テレビでも有名な「すし三昧!」は美味しいお寿司を一心不乱に食べるという意味でしょうが、そこに欲望や執着がなく、心の安定がなければ本当の意味での「三昧」ではありません。
つまり禅語としての「一行三昧」とは、「一つのことに対して、一心(一直心)に集中して心を安定させる」という意味です。
また、禅宗では「一行三昧」でそのまま「坐禅」を意味して使用されます。
老師が私に「一行三昧」の軸を修行道場から出るときに下さったことは、私にもっと一つのことに成り切りなさいと言う思いも込めて下さったのだと感じています。

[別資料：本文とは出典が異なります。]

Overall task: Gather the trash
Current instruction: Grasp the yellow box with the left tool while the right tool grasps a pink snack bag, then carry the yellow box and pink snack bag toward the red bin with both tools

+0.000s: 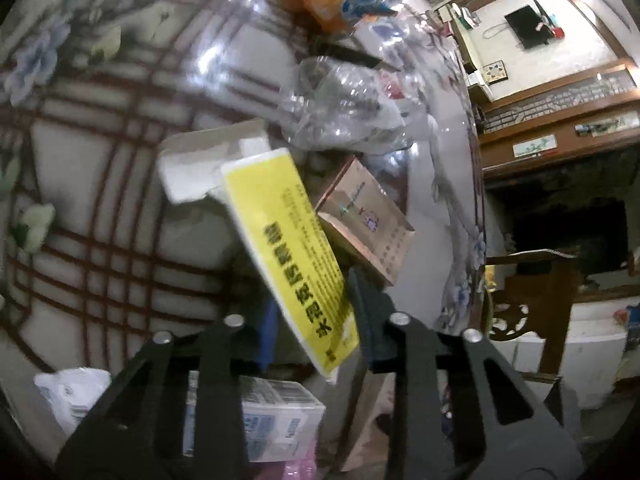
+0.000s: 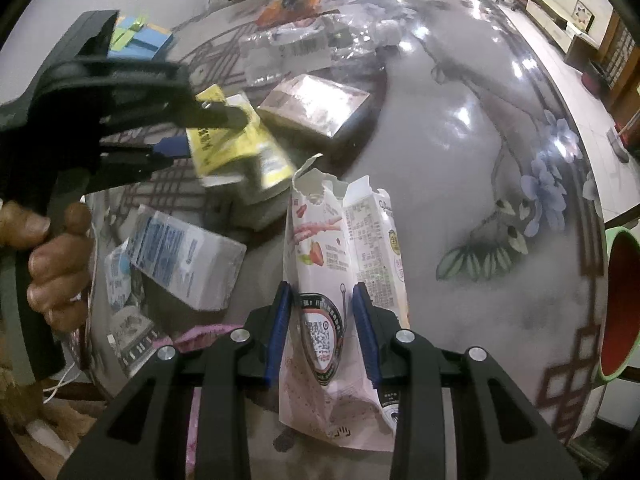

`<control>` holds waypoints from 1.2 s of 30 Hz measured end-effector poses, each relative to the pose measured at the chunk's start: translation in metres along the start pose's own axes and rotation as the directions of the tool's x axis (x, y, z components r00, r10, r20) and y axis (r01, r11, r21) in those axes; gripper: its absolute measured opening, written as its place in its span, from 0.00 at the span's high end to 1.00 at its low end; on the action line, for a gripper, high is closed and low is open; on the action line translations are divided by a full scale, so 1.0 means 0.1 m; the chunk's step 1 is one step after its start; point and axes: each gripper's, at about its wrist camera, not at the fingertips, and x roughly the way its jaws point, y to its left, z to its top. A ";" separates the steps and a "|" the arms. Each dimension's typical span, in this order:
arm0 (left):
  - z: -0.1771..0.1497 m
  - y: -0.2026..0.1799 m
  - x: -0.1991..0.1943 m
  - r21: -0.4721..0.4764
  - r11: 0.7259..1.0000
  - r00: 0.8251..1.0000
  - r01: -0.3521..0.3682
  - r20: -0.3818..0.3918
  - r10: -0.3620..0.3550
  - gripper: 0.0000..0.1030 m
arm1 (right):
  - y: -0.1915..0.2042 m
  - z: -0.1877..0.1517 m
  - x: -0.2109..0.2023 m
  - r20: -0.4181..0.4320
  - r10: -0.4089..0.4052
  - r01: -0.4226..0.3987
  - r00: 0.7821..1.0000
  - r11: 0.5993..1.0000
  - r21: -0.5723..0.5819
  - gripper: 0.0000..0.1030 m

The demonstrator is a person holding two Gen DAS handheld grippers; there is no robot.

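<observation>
My left gripper point(image 1: 312, 320) is shut on a yellow and white box point(image 1: 284, 240) and holds it above the table; it also shows in the right wrist view point(image 2: 236, 148) with the left gripper point(image 2: 200, 128) on it. My right gripper point(image 2: 322, 320) is shut on a torn white and pink snack box point(image 2: 340, 256), held upright. On the table lie a shiny copper box point(image 1: 364, 220) point(image 2: 316, 104), a blue and white carton point(image 1: 276, 416) point(image 2: 188, 260), crumpled clear plastic point(image 1: 340, 104) and an orange wrapper point(image 1: 312, 0).
The glossy table point(image 2: 480, 152) has a flower and lattice pattern. A red and green bin point(image 2: 620, 304) stands at its right edge. Blue boxes point(image 2: 140, 40) lie at the far left. Wooden furniture point(image 1: 560, 140) stands beyond the table.
</observation>
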 end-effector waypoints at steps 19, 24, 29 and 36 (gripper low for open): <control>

現代は、マルチタスクと呼ぶ複数の作業を同時にこなす能力が評価される時代です。
普段の生活でも、食事をしながらテレビや携帯をみたり、掃除をしながら電話をしたり、現代人は無理やり器用にさせられている感じがします。そして、特に都会はスピード感がとても速いです。
テレビや携帯もどんどん新しいものが出来てきます。SNSもツイッター、インスタグラム、Facebookなどなど情報手段が多くなり、毎秒ごとに新しい情報が更新されて、私たちは受け取らざるを得ない状態になってしまっています。
何故か忙しくて生きにくい世界になっていないでしょうか。
このような時代にこそ、一つのことに集中する、「一行三昧」を大切にする必要があると思います。
「一行三昧」のポイントは、何かを得ようと思わないことです。その逆に、今あること、今していることに対して有難うの念を少しでも入れてあげることです。それが、「三昧」が意味するところの心の安定につながります。
私たちは素晴らしい命と、環境を与えてもらっております。
歩くときは歩く三昧、お茶を飲むときはお茶三昧、坐禅は坐禅三昧です。
三昧になりきっているときは、損得も、比較も、勝ち負けもなく、自分と世界が一つです。大自然のように活き活きすることができます。
栖雲寺さんは蕎麦切り発祥の地でもあります。当日も手打ちそばが多くの参拝者に振舞われていました。
私は夜までに帰らなくてはならず、蕎麦三昧とはいきませんでした。。